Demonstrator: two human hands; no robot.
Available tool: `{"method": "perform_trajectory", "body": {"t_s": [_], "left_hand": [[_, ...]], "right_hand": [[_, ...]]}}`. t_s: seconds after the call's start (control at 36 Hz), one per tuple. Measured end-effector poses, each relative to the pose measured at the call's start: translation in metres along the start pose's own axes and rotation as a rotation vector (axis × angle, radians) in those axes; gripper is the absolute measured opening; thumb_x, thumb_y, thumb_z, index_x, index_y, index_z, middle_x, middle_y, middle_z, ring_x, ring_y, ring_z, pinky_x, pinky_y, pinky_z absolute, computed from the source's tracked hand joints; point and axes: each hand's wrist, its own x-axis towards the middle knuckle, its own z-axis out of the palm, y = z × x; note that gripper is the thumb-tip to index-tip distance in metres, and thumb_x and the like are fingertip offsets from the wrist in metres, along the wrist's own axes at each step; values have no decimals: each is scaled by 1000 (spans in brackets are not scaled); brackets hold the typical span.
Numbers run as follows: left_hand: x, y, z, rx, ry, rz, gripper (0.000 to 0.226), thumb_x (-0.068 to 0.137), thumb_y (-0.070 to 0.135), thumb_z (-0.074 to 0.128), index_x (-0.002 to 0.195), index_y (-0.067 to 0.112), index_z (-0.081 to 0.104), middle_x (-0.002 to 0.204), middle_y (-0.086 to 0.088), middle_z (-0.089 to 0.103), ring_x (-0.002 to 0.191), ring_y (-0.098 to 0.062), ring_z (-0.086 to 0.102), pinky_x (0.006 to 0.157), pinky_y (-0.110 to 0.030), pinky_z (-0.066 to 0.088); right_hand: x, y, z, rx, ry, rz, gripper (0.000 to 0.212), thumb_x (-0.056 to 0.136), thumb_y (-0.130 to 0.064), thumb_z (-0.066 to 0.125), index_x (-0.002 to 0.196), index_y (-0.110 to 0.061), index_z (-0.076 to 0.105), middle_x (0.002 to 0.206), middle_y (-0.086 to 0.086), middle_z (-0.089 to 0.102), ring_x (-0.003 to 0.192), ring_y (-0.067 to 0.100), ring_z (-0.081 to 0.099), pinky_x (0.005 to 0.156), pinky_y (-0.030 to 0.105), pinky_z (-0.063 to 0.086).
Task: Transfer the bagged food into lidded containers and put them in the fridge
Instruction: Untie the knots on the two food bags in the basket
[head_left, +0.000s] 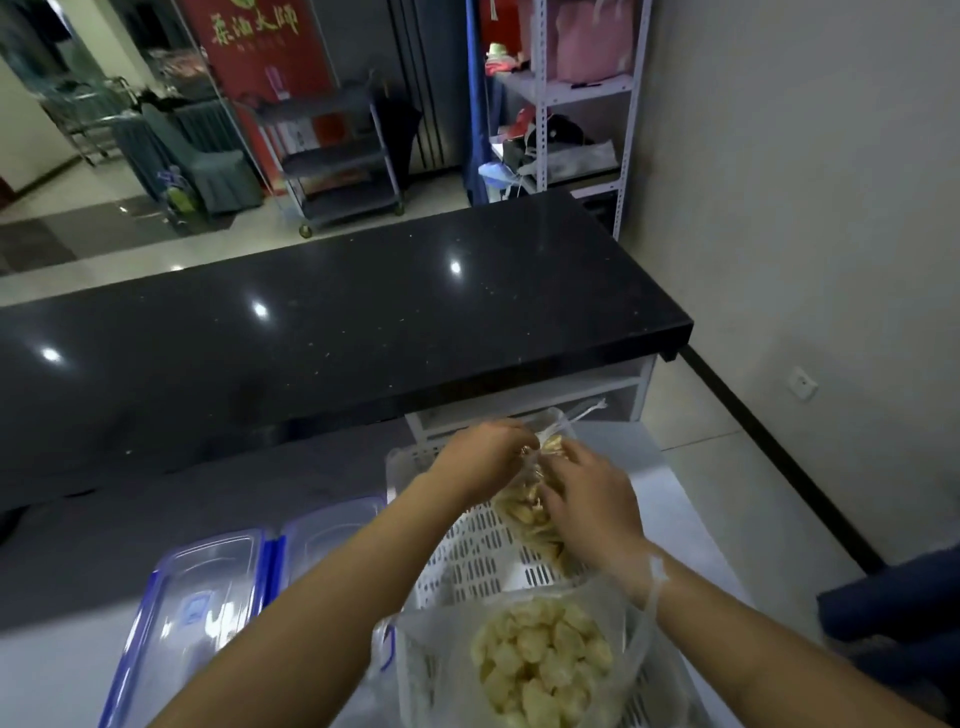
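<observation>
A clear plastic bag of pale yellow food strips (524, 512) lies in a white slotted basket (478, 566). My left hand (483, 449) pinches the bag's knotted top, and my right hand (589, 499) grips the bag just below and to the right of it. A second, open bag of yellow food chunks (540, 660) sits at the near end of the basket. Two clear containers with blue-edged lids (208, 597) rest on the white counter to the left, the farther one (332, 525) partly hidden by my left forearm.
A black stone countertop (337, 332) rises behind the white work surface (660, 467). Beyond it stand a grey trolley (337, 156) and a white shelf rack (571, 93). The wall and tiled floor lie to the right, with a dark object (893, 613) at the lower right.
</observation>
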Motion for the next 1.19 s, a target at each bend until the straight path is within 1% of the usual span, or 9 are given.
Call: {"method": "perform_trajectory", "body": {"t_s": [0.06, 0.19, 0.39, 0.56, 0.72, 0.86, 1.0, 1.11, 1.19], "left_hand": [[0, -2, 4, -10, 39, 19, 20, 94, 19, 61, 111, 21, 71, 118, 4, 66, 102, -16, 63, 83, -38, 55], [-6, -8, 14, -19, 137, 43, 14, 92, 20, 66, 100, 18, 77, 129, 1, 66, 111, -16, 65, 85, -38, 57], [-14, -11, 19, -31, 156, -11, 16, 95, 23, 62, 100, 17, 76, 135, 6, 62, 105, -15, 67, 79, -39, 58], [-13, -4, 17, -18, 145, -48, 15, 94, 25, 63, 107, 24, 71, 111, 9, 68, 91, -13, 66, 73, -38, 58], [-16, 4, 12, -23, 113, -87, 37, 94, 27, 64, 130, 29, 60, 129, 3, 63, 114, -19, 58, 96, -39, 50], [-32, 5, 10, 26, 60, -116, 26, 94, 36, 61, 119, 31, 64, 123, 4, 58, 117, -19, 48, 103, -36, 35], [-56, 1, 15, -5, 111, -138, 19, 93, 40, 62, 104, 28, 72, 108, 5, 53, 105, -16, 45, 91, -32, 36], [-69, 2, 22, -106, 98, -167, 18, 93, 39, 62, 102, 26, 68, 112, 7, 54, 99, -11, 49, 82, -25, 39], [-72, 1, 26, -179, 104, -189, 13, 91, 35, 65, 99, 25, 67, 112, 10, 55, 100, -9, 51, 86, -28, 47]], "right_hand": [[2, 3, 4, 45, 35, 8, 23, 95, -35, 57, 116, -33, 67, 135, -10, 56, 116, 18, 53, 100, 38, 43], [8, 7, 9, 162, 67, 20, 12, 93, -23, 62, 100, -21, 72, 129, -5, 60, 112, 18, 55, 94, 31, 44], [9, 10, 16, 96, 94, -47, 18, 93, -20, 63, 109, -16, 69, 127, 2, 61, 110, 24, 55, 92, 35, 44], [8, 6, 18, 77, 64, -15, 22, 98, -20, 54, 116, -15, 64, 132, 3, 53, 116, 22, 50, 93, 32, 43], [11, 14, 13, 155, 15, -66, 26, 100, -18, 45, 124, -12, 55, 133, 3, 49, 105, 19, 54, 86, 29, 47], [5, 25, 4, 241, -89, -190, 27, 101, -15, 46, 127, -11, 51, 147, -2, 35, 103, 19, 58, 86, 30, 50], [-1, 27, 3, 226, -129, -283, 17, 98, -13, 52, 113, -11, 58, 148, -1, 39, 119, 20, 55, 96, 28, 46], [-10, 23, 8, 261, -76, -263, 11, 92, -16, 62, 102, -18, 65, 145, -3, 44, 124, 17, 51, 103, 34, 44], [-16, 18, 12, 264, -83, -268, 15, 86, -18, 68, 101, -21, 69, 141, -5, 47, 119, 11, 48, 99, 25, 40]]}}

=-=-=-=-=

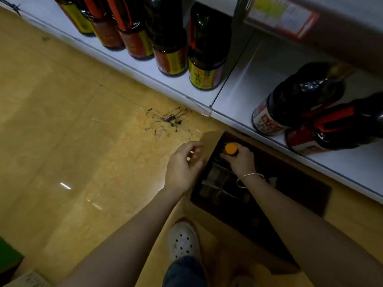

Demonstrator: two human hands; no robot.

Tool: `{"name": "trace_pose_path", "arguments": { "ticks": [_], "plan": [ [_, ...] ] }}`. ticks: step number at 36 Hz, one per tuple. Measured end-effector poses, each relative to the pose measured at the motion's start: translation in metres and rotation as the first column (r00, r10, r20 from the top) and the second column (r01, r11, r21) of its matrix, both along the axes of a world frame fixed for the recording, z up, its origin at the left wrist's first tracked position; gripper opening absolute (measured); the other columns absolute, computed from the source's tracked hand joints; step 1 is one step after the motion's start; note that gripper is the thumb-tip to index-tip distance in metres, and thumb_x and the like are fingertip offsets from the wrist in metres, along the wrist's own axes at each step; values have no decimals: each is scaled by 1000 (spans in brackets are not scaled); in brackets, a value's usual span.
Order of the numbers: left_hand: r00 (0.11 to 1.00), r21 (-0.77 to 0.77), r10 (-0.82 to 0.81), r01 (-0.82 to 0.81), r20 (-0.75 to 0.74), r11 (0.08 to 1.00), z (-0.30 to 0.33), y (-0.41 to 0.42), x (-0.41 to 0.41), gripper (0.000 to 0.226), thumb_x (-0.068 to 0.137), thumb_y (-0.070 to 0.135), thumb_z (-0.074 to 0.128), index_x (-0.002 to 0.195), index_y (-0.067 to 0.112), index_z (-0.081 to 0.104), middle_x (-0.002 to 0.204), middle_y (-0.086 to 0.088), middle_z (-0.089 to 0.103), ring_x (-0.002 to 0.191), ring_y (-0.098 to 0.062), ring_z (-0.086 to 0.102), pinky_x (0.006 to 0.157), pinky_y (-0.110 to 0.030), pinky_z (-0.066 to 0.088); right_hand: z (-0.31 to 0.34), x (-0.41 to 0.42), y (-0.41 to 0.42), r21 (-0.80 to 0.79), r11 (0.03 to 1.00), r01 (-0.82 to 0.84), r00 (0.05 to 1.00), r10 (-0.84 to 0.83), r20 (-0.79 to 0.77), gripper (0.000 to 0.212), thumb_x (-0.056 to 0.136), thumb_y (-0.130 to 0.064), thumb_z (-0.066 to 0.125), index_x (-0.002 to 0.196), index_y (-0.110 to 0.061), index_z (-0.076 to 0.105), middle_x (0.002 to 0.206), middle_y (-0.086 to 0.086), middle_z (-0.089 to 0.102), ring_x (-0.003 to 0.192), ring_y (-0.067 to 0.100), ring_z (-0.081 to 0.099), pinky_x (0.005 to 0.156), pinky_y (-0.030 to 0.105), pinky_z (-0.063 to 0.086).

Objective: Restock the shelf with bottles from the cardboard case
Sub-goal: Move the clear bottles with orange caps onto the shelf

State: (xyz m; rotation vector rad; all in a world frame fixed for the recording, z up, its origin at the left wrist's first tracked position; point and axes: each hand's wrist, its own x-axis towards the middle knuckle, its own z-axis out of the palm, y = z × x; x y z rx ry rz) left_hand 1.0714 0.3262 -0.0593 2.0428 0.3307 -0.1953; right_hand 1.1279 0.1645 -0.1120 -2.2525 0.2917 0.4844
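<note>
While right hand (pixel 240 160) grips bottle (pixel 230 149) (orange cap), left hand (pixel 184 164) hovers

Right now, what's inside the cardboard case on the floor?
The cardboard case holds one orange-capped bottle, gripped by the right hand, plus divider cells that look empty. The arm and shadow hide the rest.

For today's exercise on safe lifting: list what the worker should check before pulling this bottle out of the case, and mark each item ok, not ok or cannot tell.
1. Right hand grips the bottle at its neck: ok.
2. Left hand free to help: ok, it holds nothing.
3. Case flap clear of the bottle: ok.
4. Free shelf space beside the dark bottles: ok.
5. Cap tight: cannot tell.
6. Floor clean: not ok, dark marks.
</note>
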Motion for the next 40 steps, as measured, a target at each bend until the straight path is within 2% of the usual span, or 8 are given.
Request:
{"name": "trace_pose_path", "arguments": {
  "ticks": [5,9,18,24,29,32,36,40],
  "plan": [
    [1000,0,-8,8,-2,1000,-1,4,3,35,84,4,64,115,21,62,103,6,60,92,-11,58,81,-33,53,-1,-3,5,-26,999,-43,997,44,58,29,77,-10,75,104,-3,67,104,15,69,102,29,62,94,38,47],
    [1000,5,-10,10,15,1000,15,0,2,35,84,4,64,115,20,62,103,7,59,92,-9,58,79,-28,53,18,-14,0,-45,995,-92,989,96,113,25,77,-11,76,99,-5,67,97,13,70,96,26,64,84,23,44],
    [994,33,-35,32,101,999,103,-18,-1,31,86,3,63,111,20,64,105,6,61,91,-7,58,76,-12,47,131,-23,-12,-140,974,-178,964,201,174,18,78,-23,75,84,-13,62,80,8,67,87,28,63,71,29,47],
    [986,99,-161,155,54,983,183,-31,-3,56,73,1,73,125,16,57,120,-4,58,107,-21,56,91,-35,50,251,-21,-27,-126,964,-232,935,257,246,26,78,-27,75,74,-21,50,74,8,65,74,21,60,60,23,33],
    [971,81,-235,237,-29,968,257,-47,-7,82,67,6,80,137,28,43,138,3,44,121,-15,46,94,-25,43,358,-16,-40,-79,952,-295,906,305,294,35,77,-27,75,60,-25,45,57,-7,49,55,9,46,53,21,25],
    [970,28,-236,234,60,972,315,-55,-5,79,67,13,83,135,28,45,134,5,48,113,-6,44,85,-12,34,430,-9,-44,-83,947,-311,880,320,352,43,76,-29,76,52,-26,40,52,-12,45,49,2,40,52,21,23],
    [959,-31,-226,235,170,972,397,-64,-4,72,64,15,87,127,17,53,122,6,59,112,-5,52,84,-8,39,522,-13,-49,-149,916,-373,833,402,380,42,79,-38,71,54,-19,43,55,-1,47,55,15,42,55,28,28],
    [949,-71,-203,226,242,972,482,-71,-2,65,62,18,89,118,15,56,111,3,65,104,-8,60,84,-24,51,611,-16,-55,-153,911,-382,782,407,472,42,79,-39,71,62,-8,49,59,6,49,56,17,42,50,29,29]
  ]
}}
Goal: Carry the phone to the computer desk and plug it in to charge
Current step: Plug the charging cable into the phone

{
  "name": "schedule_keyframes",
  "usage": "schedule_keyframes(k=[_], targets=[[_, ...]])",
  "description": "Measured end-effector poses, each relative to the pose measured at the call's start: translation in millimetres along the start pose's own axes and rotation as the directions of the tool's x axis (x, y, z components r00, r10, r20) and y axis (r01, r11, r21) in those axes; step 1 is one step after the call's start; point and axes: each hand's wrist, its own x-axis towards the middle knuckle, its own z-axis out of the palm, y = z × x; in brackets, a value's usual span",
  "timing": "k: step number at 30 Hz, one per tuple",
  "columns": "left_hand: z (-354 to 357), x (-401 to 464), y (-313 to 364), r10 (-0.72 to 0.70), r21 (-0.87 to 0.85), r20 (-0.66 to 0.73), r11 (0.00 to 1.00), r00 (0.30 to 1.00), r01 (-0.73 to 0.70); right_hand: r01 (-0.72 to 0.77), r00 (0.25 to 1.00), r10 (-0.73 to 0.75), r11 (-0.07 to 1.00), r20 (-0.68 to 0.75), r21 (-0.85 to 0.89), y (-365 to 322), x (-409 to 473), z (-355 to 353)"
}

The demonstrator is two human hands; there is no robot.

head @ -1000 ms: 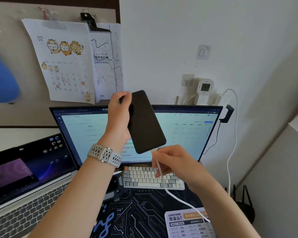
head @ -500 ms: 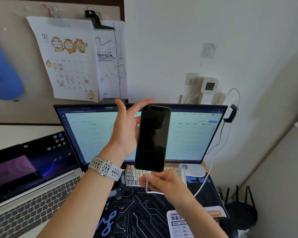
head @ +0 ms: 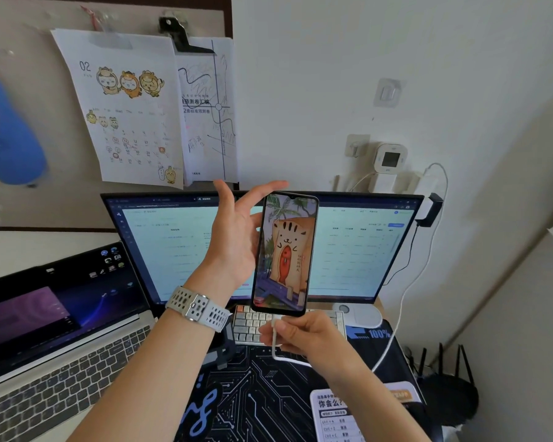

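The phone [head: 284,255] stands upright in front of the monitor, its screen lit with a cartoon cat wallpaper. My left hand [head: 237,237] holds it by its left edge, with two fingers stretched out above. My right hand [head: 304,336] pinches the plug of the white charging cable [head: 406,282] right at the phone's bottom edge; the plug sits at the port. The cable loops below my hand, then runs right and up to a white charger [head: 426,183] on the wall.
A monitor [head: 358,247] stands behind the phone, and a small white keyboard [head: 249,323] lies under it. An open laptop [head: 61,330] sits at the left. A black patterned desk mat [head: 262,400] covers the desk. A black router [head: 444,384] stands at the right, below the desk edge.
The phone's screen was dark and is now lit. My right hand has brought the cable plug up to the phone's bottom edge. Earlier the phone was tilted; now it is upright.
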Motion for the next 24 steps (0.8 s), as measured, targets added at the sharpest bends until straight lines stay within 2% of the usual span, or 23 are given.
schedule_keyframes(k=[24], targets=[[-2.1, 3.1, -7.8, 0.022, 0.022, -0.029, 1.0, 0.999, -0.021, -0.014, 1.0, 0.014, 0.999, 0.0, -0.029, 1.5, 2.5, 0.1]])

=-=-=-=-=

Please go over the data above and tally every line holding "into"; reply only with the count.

● Your response
2